In 1983, I succeeded in developing the first animal model of coronary artery spasm in pigs (Science, 1983) and have been performing a series of experimental and clinical studies since then for almost 40 years. My research group has demonstrated that coronary spasm is caused mainly by vascular smooth muscle hypercontraction mediated by Rho-kinase activation, that chronic adventitial inflammation is a central pathophysiology of the spasm, and that Rho-kinase inhibitor, fasudil, is very effective for the spasm. We have also performed domestic and international collaboration registry studies on coronary artery spasm, demonstrating the ethnic differences in clinical characteristics, treatments, and long-term prognosis of VSA patients.
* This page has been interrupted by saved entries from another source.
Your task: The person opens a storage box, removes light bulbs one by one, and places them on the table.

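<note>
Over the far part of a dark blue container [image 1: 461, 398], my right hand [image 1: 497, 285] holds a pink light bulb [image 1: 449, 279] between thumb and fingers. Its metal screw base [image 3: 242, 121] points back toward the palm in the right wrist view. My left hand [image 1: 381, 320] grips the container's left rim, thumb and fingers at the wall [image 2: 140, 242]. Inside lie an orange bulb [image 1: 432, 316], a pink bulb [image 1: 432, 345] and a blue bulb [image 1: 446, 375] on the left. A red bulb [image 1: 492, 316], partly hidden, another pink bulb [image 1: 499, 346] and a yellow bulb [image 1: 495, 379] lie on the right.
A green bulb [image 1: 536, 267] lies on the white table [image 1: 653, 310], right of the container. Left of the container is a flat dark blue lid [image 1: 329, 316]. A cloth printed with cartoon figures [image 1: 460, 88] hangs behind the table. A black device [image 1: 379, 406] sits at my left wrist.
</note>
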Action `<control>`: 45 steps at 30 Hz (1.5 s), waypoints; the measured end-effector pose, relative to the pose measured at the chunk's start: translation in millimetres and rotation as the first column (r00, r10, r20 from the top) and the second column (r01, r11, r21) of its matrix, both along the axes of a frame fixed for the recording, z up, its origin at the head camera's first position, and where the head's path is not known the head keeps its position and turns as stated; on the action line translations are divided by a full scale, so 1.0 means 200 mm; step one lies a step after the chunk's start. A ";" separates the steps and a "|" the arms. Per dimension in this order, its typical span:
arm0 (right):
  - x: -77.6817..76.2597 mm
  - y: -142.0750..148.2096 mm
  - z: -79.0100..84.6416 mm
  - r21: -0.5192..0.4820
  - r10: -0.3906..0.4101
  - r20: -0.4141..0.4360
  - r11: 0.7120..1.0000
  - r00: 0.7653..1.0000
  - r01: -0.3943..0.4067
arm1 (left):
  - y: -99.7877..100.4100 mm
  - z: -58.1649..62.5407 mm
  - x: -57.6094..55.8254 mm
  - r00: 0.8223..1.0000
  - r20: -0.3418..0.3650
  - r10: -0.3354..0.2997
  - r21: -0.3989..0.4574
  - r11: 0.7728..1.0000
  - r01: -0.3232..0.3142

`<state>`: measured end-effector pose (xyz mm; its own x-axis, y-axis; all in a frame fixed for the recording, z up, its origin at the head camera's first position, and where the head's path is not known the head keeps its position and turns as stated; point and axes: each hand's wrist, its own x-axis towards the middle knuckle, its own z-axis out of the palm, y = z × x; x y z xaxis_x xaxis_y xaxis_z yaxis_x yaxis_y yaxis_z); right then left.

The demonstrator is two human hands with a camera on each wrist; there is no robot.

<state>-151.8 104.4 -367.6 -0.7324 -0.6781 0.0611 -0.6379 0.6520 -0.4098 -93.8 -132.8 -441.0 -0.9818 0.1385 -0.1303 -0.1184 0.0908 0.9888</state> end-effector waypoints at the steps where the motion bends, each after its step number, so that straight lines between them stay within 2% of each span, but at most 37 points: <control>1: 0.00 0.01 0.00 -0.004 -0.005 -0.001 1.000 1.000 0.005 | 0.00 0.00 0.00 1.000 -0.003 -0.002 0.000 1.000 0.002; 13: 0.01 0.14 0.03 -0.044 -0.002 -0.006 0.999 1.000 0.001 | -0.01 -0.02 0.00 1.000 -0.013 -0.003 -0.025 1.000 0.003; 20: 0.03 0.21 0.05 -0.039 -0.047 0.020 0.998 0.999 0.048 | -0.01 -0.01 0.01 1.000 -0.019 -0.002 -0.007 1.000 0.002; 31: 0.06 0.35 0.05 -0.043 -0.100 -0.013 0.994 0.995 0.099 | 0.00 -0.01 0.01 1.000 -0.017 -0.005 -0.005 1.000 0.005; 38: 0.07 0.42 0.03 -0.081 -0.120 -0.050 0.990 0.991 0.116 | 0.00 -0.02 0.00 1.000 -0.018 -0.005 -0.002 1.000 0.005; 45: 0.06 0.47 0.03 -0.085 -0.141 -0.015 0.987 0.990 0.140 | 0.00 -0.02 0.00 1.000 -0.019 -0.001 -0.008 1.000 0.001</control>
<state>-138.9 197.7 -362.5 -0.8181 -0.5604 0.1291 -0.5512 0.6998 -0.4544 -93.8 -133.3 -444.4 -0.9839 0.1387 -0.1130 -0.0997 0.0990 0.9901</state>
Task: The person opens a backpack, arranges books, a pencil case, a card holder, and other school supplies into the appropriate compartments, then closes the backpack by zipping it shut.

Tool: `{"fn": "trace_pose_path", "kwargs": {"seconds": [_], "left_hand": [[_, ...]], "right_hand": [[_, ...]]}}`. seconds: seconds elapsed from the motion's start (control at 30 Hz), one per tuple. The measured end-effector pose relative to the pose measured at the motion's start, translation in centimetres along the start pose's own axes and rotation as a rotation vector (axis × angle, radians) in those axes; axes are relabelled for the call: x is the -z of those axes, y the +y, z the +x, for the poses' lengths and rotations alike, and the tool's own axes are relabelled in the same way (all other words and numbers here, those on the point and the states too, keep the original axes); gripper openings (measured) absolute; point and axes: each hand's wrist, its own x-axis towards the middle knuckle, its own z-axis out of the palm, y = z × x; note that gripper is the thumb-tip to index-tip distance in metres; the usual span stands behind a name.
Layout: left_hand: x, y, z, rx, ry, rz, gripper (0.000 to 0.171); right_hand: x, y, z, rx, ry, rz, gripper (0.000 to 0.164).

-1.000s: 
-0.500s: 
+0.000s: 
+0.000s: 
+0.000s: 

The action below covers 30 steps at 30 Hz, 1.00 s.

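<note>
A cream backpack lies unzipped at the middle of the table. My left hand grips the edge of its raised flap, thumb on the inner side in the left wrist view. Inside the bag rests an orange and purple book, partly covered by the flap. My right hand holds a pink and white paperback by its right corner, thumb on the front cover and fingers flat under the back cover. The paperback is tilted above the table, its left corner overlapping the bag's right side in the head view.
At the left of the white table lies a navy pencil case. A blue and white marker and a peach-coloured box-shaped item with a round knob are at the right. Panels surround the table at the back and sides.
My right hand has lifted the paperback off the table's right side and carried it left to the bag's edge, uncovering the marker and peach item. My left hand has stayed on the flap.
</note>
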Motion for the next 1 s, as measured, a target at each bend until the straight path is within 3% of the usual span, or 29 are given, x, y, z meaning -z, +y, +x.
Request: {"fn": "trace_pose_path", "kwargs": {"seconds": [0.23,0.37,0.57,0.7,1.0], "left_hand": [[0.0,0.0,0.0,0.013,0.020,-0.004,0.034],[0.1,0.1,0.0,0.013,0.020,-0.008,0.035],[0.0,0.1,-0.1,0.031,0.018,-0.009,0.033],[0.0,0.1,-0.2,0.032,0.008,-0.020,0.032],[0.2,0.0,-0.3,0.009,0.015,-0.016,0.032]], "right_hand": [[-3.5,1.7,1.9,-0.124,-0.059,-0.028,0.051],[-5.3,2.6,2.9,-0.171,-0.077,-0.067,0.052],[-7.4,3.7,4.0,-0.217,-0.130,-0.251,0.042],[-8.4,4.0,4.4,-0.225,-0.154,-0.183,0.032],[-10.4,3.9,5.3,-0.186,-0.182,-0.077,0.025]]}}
We have also performed a series of experimental and clinical studies on CMD, in which we demonstrated that Rho-kinase activation also plays an important role in the pathogenesis of CMD and that epicardial spasm and CMD frequently co-exist. As a member of the Coronary Vasomotion Disorders International Study Group (COVADIS), I have also been performing an international prospective registry study on MVA, which demonstrated the ethnic differences in clinical patient characteristics, treatments, and long-term prognosis of MVA patients.

After almost 40 years of research, I have retired from Tohoku University in March 2020 and planned to publish a book that summarizes research works mainly from my laboratory to memorize my research on coronary vasomotion abnormalities. In Part I, we will focus on epicardial coronary artery spasm, including epidemiology of VSA, and pathophysiology, molecular mechanisms, diagnosis, and treatment of coronary artery spasm. In Part II, we will focus on CMD, including its epidemiology, pathophysiology, diagnosis, and treatment.

I hope that this book will help readers better understand the progress and current knowledge on coronary vasomotion abnormalities.